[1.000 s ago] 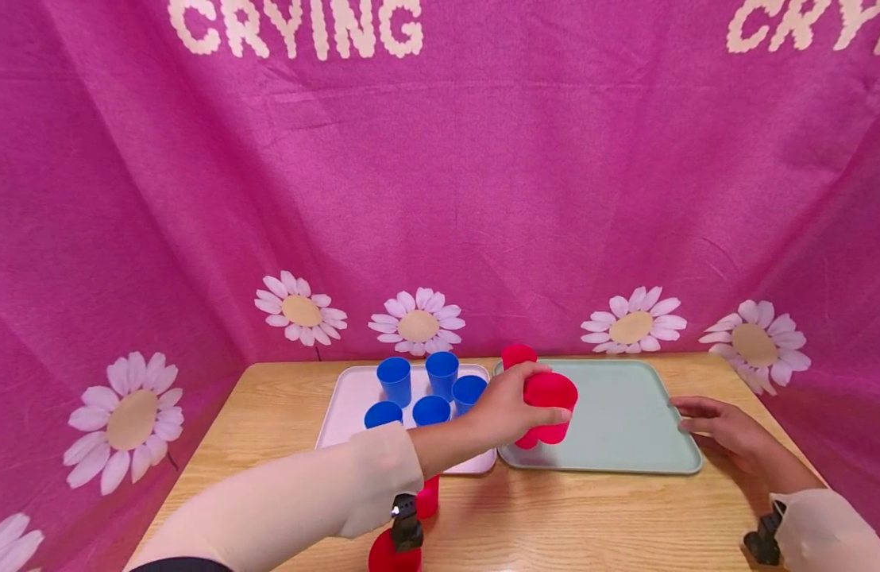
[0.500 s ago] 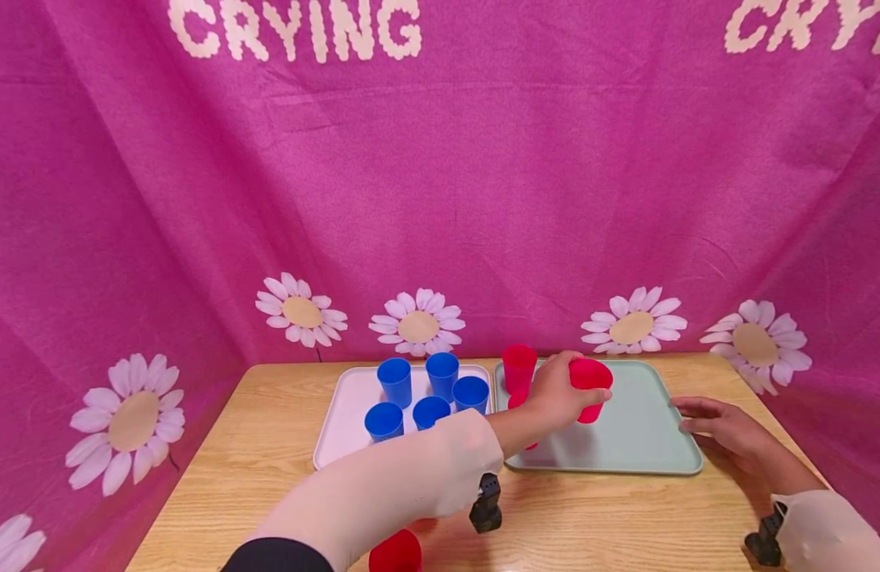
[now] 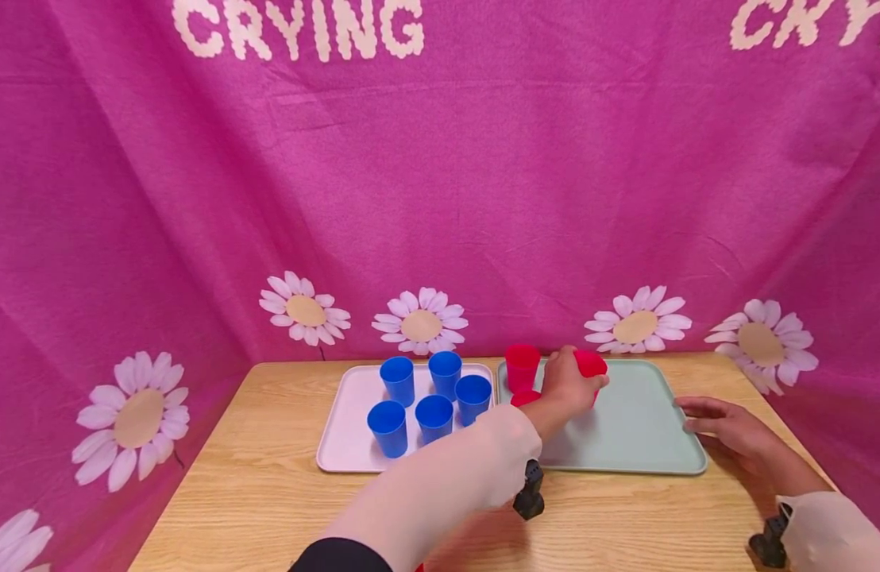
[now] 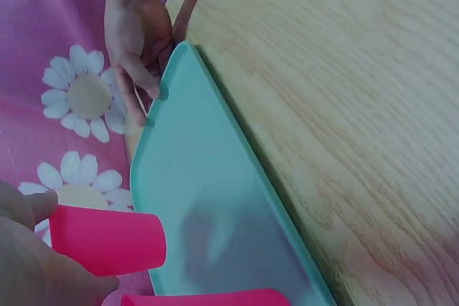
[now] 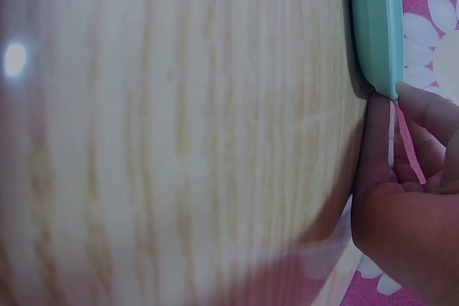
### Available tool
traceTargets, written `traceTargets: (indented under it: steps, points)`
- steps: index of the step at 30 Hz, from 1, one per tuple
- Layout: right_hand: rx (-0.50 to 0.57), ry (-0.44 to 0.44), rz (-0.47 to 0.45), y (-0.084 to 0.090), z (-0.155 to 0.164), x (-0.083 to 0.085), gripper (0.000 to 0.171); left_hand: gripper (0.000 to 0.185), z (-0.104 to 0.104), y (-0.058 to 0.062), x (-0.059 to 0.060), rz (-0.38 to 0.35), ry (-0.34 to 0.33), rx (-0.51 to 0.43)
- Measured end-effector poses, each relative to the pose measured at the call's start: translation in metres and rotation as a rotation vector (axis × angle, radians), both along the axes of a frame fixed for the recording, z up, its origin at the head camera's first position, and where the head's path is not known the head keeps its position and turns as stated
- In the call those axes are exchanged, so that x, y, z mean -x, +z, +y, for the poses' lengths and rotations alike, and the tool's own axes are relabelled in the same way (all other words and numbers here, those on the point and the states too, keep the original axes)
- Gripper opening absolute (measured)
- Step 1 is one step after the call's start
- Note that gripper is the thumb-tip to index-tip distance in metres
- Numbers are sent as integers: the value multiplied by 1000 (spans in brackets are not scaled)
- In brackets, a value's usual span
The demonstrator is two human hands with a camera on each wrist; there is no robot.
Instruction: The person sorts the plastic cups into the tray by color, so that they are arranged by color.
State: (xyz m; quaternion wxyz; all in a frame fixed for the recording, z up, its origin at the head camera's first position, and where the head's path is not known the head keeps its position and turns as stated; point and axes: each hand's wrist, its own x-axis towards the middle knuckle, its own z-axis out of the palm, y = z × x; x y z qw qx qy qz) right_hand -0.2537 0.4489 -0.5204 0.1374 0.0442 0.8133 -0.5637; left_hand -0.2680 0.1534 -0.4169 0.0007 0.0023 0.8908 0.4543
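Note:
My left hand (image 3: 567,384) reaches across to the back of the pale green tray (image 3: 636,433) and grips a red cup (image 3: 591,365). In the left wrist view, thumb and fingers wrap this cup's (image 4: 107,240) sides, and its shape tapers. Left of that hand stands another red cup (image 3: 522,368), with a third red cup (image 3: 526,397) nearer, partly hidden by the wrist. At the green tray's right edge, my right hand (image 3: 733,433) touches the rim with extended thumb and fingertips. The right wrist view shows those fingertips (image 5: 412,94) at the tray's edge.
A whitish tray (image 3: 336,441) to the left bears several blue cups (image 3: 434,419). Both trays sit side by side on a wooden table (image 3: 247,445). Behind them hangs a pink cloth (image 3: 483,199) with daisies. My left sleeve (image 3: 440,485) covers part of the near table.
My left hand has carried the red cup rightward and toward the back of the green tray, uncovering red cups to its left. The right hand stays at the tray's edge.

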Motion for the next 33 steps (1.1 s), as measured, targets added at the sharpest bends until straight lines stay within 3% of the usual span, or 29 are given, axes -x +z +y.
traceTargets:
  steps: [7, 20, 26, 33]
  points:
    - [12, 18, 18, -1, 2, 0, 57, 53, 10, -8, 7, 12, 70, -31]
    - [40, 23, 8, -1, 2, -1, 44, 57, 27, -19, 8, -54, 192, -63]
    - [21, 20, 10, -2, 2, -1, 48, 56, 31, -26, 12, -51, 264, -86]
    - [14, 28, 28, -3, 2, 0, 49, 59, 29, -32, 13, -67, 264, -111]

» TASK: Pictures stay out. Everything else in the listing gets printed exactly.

» THE ANSWER:
[1.000 s ago] 
[0.500 s ago] 
[now] 
[now] 
[now] 
### Available tool
traceTargets, written `traceTargets: (indented under it: steps, points)`
- steps: index of the step at 30 Hz, from 1, one per tuple
- Layout: right_hand: rx (-0.50 to 0.57), ry (-0.44 to 0.44), rz (-0.47 to 0.45), y (-0.084 to 0.090), z (-0.155 to 0.164), x (-0.083 to 0.085), gripper (0.000 to 0.171); left_hand: gripper (0.000 to 0.185), z (-0.104 to 0.104), y (-0.058 to 0.062), x (-0.059 to 0.060), rz (-0.38 to 0.35), ry (-0.34 to 0.33), rx (-0.51 to 0.43)
- Measured end-effector poses, each relative to the pose measured at the call's start: translation in metres and rotation as a rotation vector (axis × angle, radians), both along the axes of a frame fixed for the recording, z up, its origin at the head camera's first position, and where the head's path is not known the head keeps its position and turns as stated
- In the call those axes are exchanged, so that x, y, z mean -x, +z, +y, for the poses' lengths and rotations alike, and the tool's own axes are relabelled in the same way (all other words and numbers here, those on the point and the states too, keep the original axes)
- Gripper opening absolute (measured)
- Step 1 is one step after the call's start
- Note that gripper is the thumb-tip to index-tip distance in metres
- Numbers are sent as integers: the value multiplied by 1000 (spans in brackets are not scaled)
- In brackets, a value's usual span
The demonstrator is two human hands with a camera on each wrist; there is no robot.
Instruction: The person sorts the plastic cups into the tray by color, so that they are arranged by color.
State: (xyz m; quaternion wxyz; all in a frame fixed for the recording, z up, its origin at the head camera's first position, and where the head's path is not known the head keeps its position and turns as stated; point and axes: each hand's wrist, its own x-axis towards the middle knuckle, its own z-axis out of the palm, y = z × x; x y z qw qx qy qz) right_hand -0.2537 0.4489 -0.5204 0.1374 0.0442 0.8133 -0.5637; left_hand -0.2680 0.1534 -0.4169 0.0007 0.0023 0.8908 0.4543
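Note:
My left hand (image 3: 567,384) reaches across to the back of the pale green tray (image 3: 636,433) and grips a red cup (image 3: 591,365). In the left wrist view, thumb and fingers wrap this cup's (image 4: 107,240) sides, and its shape tapers. Left of that hand stands another red cup (image 3: 522,368), with a third red cup (image 3: 526,397) nearer, partly hidden by the wrist. At the green tray's right edge, my right hand (image 3: 733,433) touches the rim with extended thumb and fingertips. The right wrist view shows those fingertips (image 5: 412,94) at the tray's edge.
A whitish tray (image 3: 336,441) to the left bears several blue cups (image 3: 434,419). Both trays sit side by side on a wooden table (image 3: 247,445). Behind them hangs a pink cloth (image 3: 483,199) with daisies. My left sleeve (image 3: 440,485) covers part of the near table.
My left hand has carried the red cup rightward and toward the back of the green tray, uncovering red cups to its left. The right hand stays at the tray's edge.
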
Motion for the next 33 steps (1.1 s), as measured, targets added at the sharpest bends until straight lines stay within 3% of the usual span, or 29 are given, axes -x +z +y.
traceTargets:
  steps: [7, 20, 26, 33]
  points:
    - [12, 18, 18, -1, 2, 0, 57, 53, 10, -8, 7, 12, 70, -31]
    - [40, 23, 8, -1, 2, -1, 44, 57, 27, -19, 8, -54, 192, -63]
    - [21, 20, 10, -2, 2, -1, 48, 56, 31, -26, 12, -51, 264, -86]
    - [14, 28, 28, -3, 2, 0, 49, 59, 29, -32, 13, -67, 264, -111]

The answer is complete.